Dataset items:
-*-*-

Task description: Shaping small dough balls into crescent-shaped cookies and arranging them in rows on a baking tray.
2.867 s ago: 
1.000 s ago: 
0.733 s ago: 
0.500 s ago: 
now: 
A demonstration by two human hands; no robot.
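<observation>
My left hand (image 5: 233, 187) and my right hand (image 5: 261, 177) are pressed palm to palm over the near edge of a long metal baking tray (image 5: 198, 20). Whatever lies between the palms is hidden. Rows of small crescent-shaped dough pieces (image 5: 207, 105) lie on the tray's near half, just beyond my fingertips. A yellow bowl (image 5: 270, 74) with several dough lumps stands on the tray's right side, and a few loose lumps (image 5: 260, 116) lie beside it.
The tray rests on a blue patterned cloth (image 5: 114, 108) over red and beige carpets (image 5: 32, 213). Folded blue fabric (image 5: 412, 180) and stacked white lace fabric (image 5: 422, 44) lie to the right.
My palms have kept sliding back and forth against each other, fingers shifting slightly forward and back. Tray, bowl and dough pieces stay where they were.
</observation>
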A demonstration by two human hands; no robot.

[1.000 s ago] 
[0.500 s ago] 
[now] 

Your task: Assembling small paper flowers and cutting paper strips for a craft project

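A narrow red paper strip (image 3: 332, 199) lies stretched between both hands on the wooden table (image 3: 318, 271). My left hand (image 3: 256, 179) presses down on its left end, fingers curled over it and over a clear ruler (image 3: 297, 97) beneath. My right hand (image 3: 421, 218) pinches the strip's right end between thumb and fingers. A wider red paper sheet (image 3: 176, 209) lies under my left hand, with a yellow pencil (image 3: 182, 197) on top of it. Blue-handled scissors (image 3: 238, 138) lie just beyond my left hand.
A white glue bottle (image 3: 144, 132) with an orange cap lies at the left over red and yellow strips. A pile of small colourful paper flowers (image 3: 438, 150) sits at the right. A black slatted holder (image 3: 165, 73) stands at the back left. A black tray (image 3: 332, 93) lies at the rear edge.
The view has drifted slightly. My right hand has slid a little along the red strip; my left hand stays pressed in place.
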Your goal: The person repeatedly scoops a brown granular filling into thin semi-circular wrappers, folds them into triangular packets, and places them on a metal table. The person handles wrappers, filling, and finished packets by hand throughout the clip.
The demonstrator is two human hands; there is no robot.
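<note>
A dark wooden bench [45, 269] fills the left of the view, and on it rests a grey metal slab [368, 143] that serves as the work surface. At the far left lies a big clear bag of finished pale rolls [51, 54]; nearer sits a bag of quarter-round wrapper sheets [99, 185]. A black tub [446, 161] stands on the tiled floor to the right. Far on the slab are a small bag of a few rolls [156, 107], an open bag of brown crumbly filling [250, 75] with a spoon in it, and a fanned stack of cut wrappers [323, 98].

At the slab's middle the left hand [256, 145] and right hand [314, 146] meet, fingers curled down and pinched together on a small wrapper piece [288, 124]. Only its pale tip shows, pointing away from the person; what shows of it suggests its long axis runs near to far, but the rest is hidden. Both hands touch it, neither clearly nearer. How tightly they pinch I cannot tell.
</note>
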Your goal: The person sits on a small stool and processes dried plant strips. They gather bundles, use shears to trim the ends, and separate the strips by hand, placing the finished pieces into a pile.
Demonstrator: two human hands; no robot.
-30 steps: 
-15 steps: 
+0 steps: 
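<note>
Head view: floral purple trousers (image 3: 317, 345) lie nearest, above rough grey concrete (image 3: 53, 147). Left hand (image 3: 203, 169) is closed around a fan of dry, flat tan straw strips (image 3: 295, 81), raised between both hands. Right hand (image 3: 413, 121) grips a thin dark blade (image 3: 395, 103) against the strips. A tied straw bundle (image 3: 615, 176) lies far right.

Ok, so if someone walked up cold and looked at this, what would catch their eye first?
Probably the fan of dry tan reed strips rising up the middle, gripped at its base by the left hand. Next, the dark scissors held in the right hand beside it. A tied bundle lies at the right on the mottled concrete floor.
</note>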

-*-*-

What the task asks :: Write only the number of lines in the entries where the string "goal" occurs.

Result of this task :: 2